I'd hold out for a squirrel cage! 
Surely, there are HVAC folks around who usually have a pile of them "out back". Mine came from my own furnace after a retrofit AC unit was installed. The installer said they sell used ones for $10.00 and that $ goes towards Friday's beer for the crew.:thumbsup:


----------



## wmodavis (Dec 26, 2010)

How do you fit an eighteen foot box fan in your 12 foot shop? That's a big fan!


----------



## WWWorker (Jan 12, 2011)

*har har*

That fan is huge! I have it installed by the Jolly Green Giant!


----------



## Nic (Jul 11, 2011)

http://www.surpluscenter.com/electric.asp?catname=electric - check here for squirrel cage fans.


----------



## WWWorker (Jan 12, 2011)

Thanks Nic, That is a handy place to go.
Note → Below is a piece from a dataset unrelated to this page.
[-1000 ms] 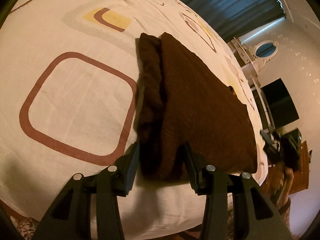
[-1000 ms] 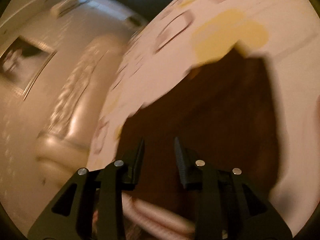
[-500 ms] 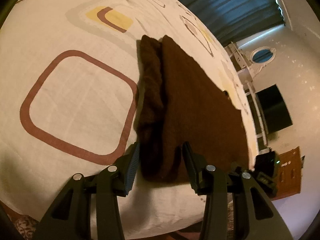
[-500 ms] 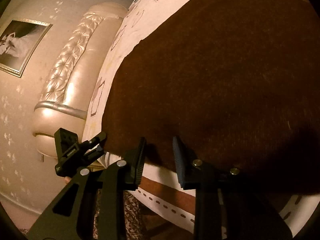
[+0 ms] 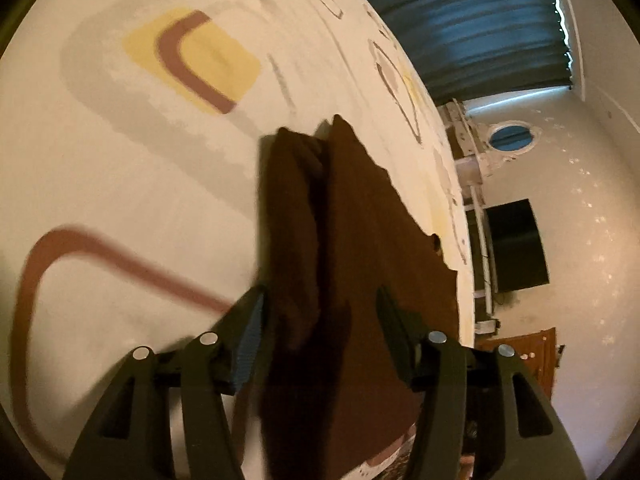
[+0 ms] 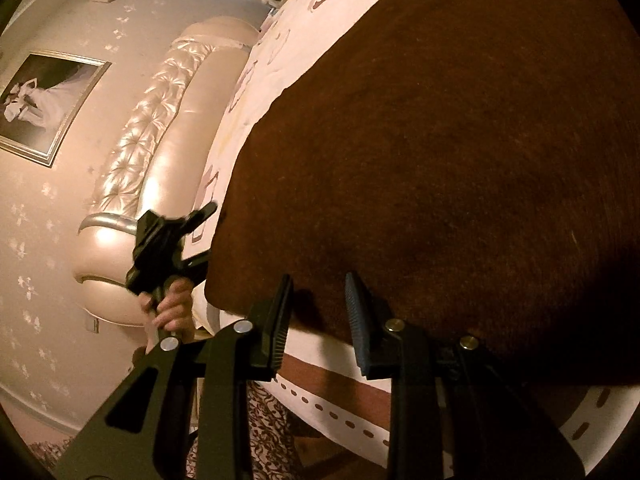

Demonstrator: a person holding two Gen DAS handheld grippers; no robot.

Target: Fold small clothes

My next question is how big of a blower do I need? I have calculated my cubic feet around 2400. How big should I buy?


----------



## woodnthings (Jan 24, 2009)

*I checked that site*

And none of those squirrel cage blowers are large enough for your space.
Based on these specs at the bottom (1044 CFM max) you might want to get something like this: Amazon.com: JET 708620B AFS-1000B 550/702/1044 CFM 3-Speed Air Filtration System with Remote and Electrostatic Pre-Filter: Home Improvement

If you search shop air filtration units you'll find that www.Grizzly.com www.pennstateindustries .com and other make similar units.
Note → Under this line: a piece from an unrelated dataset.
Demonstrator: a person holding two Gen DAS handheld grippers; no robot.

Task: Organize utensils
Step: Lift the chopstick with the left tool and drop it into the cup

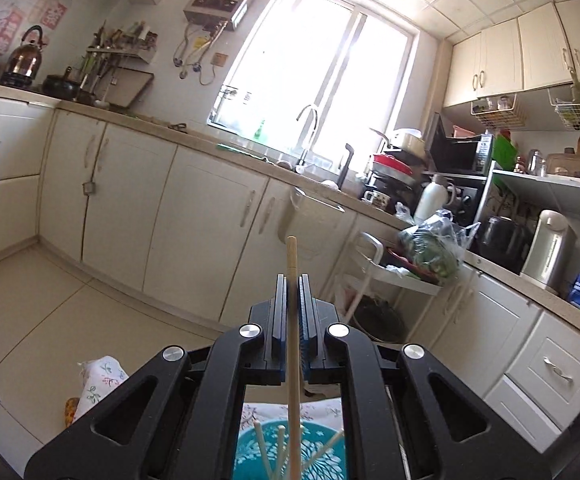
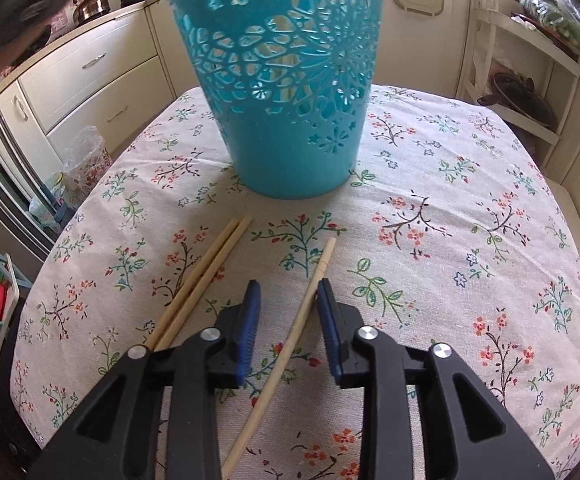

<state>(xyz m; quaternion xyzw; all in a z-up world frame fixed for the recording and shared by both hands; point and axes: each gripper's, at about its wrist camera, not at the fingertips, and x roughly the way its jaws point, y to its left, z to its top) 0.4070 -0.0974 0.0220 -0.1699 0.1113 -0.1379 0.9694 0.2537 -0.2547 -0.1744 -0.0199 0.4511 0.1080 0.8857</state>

If you want to make one I suggest a visit to your local and hopefully friendly furnace repair or heating and cooling store where they will have a take off blower from a furnace. I got one for $40.00 with 3 speeds... and don't forget to ask which color wires go where. You can get a 4 position rotary switch to select each speed. A box of plywood to surrond the blower and some furnace filters will give you a good start. Buy the filters first and make the box to suit that size...slightly bigger than the blower unit...:laughing:.
Who knows, their sheet metal guy might just bend up a cover for you at a reasonable cost and a few donuts thrown in. It's surprising what happens when you show up in person and have a good attitude. :yes:
Search home or shop built air filtration units for more info.  bill


----------



## dbhost (Jan 28, 2008)

FWIW, if you are going to go the buy it route instead of build it, I can certainly feel good about recommending the Grizzly G0572. I hear great things about the Jet as well. Haven't seen any posts about the PSI units, but they are so simple it is kind of hard to screw them up.


----------



## WWWorker (Jan 12, 2011)

No way am I buying it. I can't afford it. I have to build it myself..... so my question still is this:

What size blower do I need?

I saw a fan on that website that would move 500 cfm. By my rudimentary math skills if I bought and installed that one wouldn't I change the air like every five minutes?

I know it isn't a squirrel cage but would that work?


----------



## woodnthings (Jan 24, 2009)

*I don't think the CFM specs are on furnace blowers*

If you want to build one the cheapest way, is get a used furnace blower. Make sure it will work on 120 V as some are 220v motors! 
You probably have less than $100.00 if you get a used furnace blower, a rotary switch and make a plywood box...1/2" will do. Cut the end off an extension cord for a power cord. 
Make a top and bottom identical. 
Make a left and right side with a space for the filters.
Make a frame for the filters.....wire it up, turn it on. 
Take pix, post here! :yes: bill


----------



## WWWorker (Jan 12, 2011)

OKay but do I need a certain size blower? Or will anyone of them do?


----------



## firemedic (Dec 26, 2010)

wilbwworker said:


> OKay but do I need a certain size blower? Or will anyone of them do?


I picked up a 1/3 hp blower for $30 from my AC... Man does it move some air. I haven't put it in a box yet, but the plan is similar to what your doing. You probably don't need one that big, but you definitely don't need one bigger than that...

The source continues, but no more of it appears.